Ham headed downstairs to where Kyle Lanier was waiting. Josh stopped for a last look at his father. Speckles of Sam Cane’s blood were beginning to smear the pillowcase. Bloody nose or bleeding gums, it was hard to tell which. If full-scale delirium was coming, followed by coma and death, it couldn’t be too long. Within the next day and a half, Josh guessed. Limp in, Ace. Just limp in to the River.
“Mr. Cane?” the deputy called.
“Coming,” Josh shouted. He stepped quickly to the corkboard and pulled the pin out of the beetle struggling there. It tumbled to the ground, quivered, and then limped under the bed.
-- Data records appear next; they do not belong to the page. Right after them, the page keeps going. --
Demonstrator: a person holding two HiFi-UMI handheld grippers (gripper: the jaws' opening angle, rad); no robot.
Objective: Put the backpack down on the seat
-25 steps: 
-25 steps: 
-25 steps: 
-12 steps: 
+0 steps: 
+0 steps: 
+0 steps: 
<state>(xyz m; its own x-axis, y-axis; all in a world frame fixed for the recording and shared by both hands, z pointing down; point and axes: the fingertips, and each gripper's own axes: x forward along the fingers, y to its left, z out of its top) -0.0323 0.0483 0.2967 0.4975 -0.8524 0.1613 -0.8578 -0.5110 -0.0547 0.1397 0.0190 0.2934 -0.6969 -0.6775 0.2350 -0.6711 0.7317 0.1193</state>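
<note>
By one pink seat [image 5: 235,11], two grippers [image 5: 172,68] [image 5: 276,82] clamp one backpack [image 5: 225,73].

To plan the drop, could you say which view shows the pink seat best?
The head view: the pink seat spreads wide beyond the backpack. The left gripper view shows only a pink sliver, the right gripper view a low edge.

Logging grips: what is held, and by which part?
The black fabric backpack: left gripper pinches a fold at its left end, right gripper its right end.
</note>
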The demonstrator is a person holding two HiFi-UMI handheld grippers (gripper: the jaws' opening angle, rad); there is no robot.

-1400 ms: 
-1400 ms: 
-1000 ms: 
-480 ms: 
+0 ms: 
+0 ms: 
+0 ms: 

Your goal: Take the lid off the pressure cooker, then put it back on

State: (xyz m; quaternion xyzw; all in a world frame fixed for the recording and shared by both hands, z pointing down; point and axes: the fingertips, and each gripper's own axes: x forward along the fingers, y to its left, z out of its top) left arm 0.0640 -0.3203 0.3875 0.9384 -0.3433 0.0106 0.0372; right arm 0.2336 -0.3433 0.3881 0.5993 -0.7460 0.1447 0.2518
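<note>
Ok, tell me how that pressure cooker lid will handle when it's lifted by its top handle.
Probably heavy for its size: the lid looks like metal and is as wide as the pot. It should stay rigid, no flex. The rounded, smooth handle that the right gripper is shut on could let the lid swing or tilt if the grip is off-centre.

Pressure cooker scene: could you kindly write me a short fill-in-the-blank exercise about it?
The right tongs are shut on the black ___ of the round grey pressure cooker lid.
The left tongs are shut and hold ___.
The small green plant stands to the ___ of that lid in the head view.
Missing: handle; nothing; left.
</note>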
IT was a comical bunch that headed out from the Bishop’s Palace just before eleven that night. Josh and Kyle Lanier went first, then Ham, talking loudly with six or seven refugees that trailed alongside. Two more militiamen brought up the rear. Josh took a detour through the barrio, pretending he needed to drop off some of his doctoring kit at home. Ham picked up a fair throng once they got into the neighborhoods where there were car parts scattered over half the yards. “Water! Fresh water, and medicine for your sick!” Ham bellowed cheerfully.